Third-trimester prenatal imaging shows findings consistent with Chudley–McCullough syndrome. (A) Single oblique-axial image of fetal head acquired during ultrasound performed at 28 + 1 weeks shows lateral ventriculomegaly and captures abnormally pointed morphology of lateral ventricle frontal horn (arrow), appreciated only in retrospect. Fetal brain MR single-shot fast-spin echo T2-weighted images were later acquired at 33 + 3 weeks; (B) Axial image through the lateral ventricle atria shows abnormal enlargement of the lateral ventricles (LV). Note parallel orientation of the lateral ventricles in axial plane (A and B), typical of dysgenesis of the corpus callosum; (C and D) Axial images through the frontal horns show pointed, small frontal horns of the lateral ventricles and abnormal hypointense signal matching that of gray-matter in the subcortical tissue medially (arrows), consistent with heterotopia; (E) Axial image through the inferior cerebellum shows abnormal organization of the cerebellar folia and fissures (arrows), suggestive of cerebellar dysplasia.

FIG. 2.

Postnatal brain MR imaging performed at 6 days of life shows findings consistent with Chudley–McCullough syndrome. (A) Axial T2-weighted image through the lower cerebral hemispheres shows disproportionate enlargement of the lateral ventricle (LV) atria (black arrowheads indicate choroid); (B) Axial and (C) coronal T2-weighted images through the bifrontal lobes show abnormal, serpiginous signal (white arrows in B,C) in the subcortical white matter, consistent with gray-matter heterotopia, and abnormal gyriform pattern medially (white arrowheads), consistent with polymicrogyria; (D) Axial T2-weighted image through the inferior cerebellar hemispheres shows an abnormally lobulated morphology of the cerebellum bilaterally (white arrows in D), with a disorganized folia pattern, indicating dysplasia.

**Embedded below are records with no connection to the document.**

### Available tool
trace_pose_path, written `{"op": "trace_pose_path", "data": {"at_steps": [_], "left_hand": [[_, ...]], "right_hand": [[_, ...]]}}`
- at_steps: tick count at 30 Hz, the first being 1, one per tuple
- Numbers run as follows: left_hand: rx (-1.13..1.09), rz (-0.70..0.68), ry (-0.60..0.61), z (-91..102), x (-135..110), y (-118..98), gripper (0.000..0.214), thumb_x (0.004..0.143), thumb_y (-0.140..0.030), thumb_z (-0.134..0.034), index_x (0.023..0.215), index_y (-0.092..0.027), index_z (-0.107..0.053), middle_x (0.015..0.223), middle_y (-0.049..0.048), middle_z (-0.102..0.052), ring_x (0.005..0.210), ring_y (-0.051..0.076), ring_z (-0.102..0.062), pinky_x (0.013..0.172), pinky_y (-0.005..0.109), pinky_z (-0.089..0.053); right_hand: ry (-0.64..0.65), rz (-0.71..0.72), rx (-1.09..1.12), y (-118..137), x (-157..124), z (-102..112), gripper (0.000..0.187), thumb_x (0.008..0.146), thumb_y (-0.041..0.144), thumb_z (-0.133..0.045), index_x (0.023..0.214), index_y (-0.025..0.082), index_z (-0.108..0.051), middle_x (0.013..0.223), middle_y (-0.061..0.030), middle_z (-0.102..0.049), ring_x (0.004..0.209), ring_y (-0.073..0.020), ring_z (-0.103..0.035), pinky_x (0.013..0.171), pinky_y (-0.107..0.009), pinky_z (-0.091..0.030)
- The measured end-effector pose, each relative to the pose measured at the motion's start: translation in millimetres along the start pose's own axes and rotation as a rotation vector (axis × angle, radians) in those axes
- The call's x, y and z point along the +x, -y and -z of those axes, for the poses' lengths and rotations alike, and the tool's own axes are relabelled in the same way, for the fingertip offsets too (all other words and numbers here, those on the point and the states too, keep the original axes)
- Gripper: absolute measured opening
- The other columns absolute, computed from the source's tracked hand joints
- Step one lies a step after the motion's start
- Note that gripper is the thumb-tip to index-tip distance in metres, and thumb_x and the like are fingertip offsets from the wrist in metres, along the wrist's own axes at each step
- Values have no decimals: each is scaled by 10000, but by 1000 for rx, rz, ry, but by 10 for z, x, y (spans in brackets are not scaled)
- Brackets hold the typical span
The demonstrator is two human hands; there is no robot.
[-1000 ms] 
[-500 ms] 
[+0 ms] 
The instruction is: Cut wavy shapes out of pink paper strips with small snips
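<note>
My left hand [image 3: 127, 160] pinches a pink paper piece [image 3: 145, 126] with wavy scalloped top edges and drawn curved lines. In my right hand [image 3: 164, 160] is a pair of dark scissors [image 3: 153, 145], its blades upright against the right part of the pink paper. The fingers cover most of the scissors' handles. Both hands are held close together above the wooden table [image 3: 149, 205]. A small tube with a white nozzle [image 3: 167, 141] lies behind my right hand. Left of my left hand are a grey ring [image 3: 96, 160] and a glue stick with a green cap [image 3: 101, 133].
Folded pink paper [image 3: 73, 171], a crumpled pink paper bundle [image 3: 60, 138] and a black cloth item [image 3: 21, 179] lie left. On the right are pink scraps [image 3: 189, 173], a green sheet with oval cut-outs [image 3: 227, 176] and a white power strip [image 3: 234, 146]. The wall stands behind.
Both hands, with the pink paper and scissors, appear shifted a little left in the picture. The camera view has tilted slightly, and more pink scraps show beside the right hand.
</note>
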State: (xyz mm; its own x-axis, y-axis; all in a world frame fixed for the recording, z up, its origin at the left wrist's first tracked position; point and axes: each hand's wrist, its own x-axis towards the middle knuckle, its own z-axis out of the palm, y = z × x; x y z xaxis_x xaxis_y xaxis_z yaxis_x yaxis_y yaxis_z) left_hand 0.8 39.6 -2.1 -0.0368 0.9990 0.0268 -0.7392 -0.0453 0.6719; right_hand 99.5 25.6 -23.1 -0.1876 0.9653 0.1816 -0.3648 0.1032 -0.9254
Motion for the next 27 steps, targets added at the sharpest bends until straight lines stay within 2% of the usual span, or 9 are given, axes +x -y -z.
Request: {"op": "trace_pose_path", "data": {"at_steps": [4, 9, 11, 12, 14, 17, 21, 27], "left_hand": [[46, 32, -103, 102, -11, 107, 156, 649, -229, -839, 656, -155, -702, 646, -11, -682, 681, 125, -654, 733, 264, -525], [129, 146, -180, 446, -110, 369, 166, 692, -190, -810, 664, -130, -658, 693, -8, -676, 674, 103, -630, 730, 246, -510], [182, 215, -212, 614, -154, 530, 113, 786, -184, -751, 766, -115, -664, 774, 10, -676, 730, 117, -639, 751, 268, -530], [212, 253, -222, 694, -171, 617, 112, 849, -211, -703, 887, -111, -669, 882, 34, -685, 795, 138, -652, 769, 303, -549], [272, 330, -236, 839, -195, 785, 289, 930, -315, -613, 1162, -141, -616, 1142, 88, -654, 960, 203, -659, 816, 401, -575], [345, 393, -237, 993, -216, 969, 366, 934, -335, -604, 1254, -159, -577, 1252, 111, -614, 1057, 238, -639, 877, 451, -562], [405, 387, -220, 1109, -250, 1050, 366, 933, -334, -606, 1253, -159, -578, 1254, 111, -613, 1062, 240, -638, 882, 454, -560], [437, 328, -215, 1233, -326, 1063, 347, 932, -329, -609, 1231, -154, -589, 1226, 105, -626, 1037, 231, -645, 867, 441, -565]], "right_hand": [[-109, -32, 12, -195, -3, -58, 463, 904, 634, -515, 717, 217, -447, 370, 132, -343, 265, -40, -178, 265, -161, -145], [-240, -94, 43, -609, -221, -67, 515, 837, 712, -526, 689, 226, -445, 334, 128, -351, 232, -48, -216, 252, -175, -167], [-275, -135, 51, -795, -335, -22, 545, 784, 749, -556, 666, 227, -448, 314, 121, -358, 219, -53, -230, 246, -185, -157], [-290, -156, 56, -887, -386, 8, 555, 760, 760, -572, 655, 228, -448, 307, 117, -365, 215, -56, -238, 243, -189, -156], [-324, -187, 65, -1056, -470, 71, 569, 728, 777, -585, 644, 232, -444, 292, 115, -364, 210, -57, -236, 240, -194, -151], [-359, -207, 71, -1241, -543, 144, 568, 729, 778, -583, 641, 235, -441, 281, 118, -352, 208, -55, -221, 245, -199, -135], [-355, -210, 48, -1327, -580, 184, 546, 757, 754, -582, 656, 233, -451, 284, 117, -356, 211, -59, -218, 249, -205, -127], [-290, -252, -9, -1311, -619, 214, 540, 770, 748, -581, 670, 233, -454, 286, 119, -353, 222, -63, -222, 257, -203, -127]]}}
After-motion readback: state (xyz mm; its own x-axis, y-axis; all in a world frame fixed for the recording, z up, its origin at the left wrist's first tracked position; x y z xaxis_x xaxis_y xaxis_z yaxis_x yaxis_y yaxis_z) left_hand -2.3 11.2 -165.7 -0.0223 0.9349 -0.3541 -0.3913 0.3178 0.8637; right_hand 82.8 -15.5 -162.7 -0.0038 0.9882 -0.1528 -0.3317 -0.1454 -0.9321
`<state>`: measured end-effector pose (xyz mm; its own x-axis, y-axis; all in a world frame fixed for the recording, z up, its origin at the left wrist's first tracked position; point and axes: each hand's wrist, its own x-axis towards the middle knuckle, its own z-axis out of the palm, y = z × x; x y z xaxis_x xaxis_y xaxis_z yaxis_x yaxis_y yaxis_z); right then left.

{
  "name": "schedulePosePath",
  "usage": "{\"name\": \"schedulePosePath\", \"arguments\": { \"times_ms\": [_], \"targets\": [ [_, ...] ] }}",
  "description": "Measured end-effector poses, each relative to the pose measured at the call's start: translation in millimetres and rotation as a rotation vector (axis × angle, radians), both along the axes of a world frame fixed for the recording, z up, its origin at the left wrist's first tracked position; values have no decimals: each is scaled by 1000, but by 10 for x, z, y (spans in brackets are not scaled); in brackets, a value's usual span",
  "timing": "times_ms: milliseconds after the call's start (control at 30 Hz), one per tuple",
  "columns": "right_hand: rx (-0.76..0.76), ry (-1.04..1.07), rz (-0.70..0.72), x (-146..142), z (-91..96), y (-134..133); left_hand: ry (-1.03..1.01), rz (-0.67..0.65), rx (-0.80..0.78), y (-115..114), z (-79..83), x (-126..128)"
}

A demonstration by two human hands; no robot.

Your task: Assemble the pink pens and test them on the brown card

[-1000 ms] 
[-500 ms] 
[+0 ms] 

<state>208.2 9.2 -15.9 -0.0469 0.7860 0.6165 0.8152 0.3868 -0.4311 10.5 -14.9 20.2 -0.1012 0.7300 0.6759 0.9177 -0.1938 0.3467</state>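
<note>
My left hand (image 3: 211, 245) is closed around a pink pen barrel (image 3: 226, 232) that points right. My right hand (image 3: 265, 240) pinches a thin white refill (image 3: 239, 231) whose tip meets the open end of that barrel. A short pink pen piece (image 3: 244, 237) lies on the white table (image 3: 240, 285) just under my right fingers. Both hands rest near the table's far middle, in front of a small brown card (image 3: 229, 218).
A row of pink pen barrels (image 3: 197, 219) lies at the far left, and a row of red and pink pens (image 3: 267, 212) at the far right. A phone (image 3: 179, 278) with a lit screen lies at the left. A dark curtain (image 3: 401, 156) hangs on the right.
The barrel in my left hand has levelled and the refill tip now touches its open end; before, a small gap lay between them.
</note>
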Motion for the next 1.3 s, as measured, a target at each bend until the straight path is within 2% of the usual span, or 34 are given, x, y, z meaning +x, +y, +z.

Inferior vermian dysplasia was also observed (not shown).

FIG. 3.

Brain MRI findings of Chudley–McCullough in two siblings. (A and B) Axial T2-weighted images through the lateral ventricles (LV) of the older sister at age 3 years shows ventriculomegaly and an abnormal left parasagittal cyst (*). Bifrontal subcortical heterotopia is thicker than seen in her newborn sister; (C) Sagittal T1-weighted image of the same older sister also shows the absence of the posterior corpus callosum (white arrow) and the mass effect upon the cerebellar vermis (arrowhead) by the near-midline cyst (*); (D) Axial T2-weighted image through the frontal lobes of the older brother, imaged at age 1 month, shows the same colpocephalic configuration of the lateral ventricles (LV) and slit-like frontal horns. Bifrontal heterotopia (arrows in D) and polymicrogyria (arrowhead in D) are readily apparent; (E) Sagittal T1-weighted image through the midline shows the same features as in the older sister, with frontal polymicrogyria (black arrowheads), partial agenesis of the corpus callosum (white arrow), and quadrigeminal plate cyst (*).